*PROBLEM DETAILS*. Working through the data below, reproduce word for word the line with "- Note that" and every line after it, both ends included, and omit the pictures.

*STORED DATA*.
──────

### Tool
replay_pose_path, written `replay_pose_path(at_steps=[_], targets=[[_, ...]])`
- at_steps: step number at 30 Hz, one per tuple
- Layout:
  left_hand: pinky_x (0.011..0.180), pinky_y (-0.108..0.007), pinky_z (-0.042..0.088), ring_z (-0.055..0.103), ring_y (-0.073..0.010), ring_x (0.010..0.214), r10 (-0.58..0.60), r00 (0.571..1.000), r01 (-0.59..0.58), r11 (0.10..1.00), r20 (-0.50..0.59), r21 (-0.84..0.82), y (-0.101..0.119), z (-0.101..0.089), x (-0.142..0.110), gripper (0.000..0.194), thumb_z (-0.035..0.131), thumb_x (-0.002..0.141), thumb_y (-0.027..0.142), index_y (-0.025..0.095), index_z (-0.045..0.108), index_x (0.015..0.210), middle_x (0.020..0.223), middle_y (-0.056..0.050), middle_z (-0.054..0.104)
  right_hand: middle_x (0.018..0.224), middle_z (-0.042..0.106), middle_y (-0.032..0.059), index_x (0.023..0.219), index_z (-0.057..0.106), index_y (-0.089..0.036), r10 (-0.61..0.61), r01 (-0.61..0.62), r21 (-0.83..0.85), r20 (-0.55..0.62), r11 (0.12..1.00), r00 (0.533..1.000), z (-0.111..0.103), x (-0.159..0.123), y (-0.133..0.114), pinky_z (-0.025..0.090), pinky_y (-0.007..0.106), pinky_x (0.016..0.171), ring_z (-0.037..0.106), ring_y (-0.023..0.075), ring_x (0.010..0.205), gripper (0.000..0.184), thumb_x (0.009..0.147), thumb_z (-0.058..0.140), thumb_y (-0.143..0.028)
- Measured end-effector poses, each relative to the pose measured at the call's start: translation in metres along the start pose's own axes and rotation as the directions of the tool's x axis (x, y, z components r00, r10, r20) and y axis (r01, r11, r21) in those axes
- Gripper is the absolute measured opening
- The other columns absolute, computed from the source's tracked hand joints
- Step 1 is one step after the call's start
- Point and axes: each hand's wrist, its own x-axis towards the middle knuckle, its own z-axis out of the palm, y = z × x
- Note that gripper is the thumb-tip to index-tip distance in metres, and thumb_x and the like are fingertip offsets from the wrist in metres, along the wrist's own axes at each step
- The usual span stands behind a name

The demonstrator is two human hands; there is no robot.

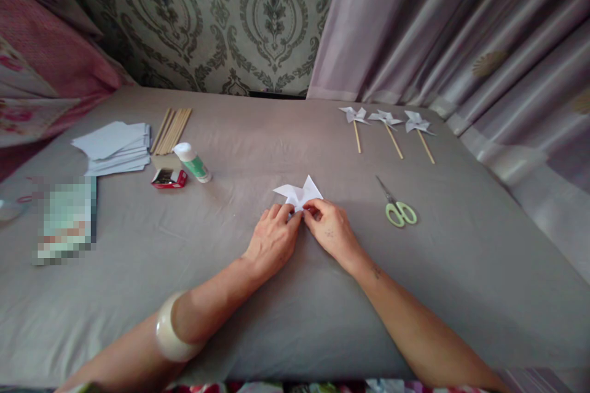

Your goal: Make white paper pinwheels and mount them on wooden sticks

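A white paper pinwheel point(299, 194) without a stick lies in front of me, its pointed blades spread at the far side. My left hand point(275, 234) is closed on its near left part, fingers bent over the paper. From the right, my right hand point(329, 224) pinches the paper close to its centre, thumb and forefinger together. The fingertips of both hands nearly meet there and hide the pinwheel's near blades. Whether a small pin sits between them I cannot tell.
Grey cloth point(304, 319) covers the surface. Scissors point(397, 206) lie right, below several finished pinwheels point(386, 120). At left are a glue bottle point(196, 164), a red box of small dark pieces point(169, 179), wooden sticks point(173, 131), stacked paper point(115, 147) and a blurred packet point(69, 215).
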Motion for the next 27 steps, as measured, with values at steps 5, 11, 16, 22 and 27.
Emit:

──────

*ANSWER*.
- Note that gripper is the thumb-tip to index-tip distance in metres, and thumb_x and the like are fingertip offsets from the wrist in metres, along the wrist's own axes at each step
- The usual span stands behind a name

The demonstrator is two human hands; there is no robot.


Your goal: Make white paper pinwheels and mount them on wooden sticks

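A white paper pinwheel point(299, 194) without a stick lies in front of me, its pointed blades spread at the far side. My left hand point(275, 234) is closed on its near left part, fingers bent over the paper. From the right, my right hand point(329, 224) pinches the paper close to its centre, thumb and forefinger together. The fingertips of both hands nearly meet there and hide the pinwheel's near blades. Whether a small pin sits between them I cannot tell.
Grey cloth point(304, 319) covers the surface. Scissors point(397, 206) lie right, below several finished pinwheels point(386, 120). At left are a glue bottle point(196, 164), a red box of small dark pieces point(169, 179), wooden sticks point(173, 131), stacked paper point(115, 147) and a blurred packet point(69, 215).
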Motion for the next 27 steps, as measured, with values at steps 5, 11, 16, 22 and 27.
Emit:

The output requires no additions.